# Required work
When you return the material, keep every line exactly as it is and omit the pictures.

::::

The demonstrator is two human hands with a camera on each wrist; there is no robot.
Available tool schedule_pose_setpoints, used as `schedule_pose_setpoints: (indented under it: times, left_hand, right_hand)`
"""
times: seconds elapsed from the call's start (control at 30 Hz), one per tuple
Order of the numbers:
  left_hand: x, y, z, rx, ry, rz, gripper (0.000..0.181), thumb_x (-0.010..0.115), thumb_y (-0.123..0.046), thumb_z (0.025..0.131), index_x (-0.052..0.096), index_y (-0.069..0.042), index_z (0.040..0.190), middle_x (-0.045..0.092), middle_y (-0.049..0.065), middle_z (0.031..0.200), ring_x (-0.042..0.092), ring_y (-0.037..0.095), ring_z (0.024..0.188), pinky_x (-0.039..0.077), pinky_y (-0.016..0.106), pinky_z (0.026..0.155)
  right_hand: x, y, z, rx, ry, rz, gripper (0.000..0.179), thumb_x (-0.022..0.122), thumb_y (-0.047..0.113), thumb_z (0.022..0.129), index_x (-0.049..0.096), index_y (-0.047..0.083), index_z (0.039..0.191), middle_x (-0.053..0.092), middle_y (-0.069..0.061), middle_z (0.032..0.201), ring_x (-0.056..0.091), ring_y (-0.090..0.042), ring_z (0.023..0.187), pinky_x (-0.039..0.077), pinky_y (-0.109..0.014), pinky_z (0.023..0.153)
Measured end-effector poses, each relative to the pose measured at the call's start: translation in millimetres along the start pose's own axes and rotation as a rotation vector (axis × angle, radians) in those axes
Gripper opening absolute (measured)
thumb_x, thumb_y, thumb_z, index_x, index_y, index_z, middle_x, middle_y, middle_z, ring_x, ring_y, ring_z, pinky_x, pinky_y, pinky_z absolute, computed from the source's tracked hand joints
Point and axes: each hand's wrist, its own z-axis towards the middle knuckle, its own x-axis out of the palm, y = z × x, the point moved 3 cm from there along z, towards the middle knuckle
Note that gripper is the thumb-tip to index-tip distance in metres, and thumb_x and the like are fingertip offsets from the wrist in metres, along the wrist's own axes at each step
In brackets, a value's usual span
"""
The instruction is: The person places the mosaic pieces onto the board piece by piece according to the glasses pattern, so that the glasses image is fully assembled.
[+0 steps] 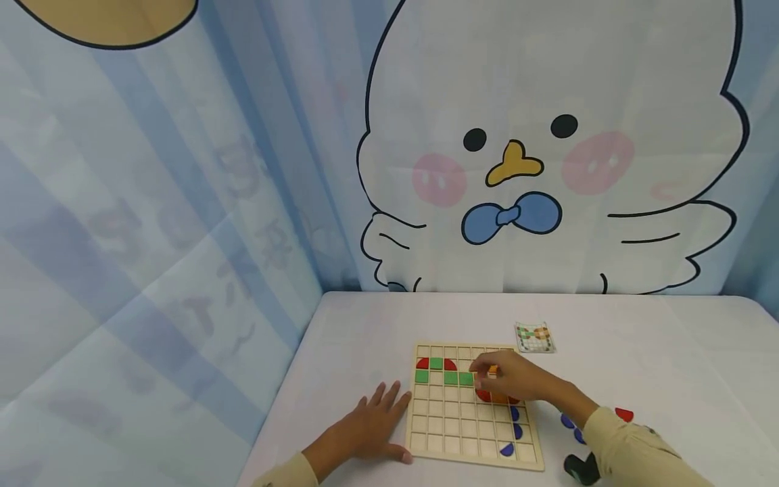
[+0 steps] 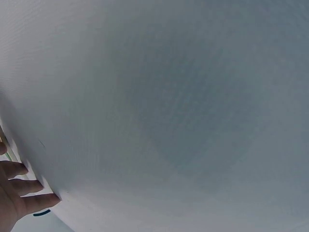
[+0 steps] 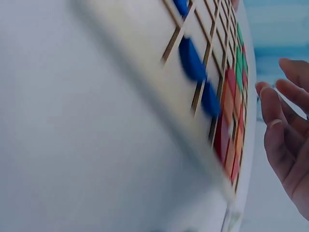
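A wooden grid board (image 1: pixel 444 426) lies on the table. Green squares (image 1: pixel 435 363) and red rounded pieces (image 1: pixel 422 364) fill some upper cells. Orange and red pieces (image 1: pixel 499 398) sit at its right side, partly under my right hand (image 1: pixel 514 375). That hand hovers over the upper right cells, fingers bent; in the right wrist view its fingertips (image 3: pixel 263 86) show no piece between them. Blue half-round pieces (image 1: pixel 517 431) lie down the board's right side. My left hand (image 1: pixel 377 426) rests on the table with fingers spread, beside the board's left edge.
Behind the board lies a small pattern card (image 1: pixel 535 337). Right of the board are loose blue pieces (image 1: pixel 567 421), a red piece (image 1: pixel 624 414) and a dark green object (image 1: pixel 582 469), partly covered by the right sleeve. A printed curtain (image 1: pixel 548 257) stands behind the table.
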Motion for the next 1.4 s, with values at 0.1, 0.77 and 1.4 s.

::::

# Problem solution
The demonstrator is two human hands with a camera on each wrist; there is no robot.
Available tool schedule_pose_setpoints, used as `schedule_pose_setpoints: (indented under it: times, left_hand, right_hand)`
"""
times: seconds elapsed from the call's start (control at 30 Hz), one per tuple
Order of the numbers:
  left_hand: x, y, z, rx, ry, rz, gripper (0.000..0.181), thumb_x (-0.010..0.115), thumb_y (-0.123..0.046), thumb_z (0.025..0.131), index_x (-0.052..0.096), index_y (-0.069..0.042), index_z (0.040..0.190), middle_x (-0.045..0.092), middle_y (-0.049..0.065), middle_z (0.031..0.200), ring_x (-0.042..0.092), ring_y (-0.037..0.095), ring_z (0.024..0.188), pinky_x (-0.039..0.077), pinky_y (-0.016..0.106), pinky_z (0.026..0.155)
  right_hand: x, y, z, rx, ry, rz, gripper (0.000..0.179), thumb_x (-0.022..0.122), thumb_y (-0.047..0.113), thumb_z (0.022..0.129), index_x (-0.049..0.096), index_y (-0.047..0.083), index_z (0.039..0.191), middle_x (-0.053..0.092), middle_y (-0.069..0.061), middle_z (0.032..0.201), ring_x (-0.056..0.091), ring_y (-0.090..0.042), ring_z (0.023..0.187), pinky_x (-0.039..0.077), pinky_y (-0.109..0.014), pinky_z (0.023..0.153)
Measured end-effector poses, each relative to the pose measured at the call's start: translation in millimetres along the start pose's own axes and rotation as a rotation vector (axis × angle, radians) in those axes
Gripper opening absolute (measured)
thumb_x, thumb_y, thumb_z, index_x, index_y, index_z, middle_x, middle_y, middle_z, ring_x, ring_y, ring_z, pinky_x, pinky_y, pinky_z absolute, computed from the source's tracked hand joints
Point and axes: each hand's wrist, its own z-axis towards the middle knuckle, its own x-axis out of the palm, y = z × x, the point moved 3 cm from there along z, towards the middle knuckle
Note that gripper is the thumb-tip to index-tip distance in metres, and thumb_x and the like are fingertip offsets from the wrist in metres, along the wrist's own axes at each step
In brackets, a value's usual span
"""
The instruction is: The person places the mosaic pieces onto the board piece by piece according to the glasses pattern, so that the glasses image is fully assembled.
[+0 steps] 
[+0 steps] 
[+0 steps] 
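A wooden grid board (image 1: pixel 444 426) lies on the table. Green squares (image 1: pixel 435 363) and red rounded pieces (image 1: pixel 422 364) fill some upper cells. Orange and red pieces (image 1: pixel 499 398) sit at its right side, partly under my right hand (image 1: pixel 514 375). That hand hovers over the upper right cells, fingers bent; in the right wrist view its fingertips (image 3: pixel 263 86) show no piece between them. Blue half-round pieces (image 1: pixel 517 431) lie down the board's right side. My left hand (image 1: pixel 377 426) rests on the table with fingers spread, beside the board's left edge.
Behind the board lies a small pattern card (image 1: pixel 535 337). Right of the board are loose blue pieces (image 1: pixel 567 421), a red piece (image 1: pixel 624 414) and a dark green object (image 1: pixel 582 469), partly covered by the right sleeve. A printed curtain (image 1: pixel 548 257) stands behind the table.
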Motion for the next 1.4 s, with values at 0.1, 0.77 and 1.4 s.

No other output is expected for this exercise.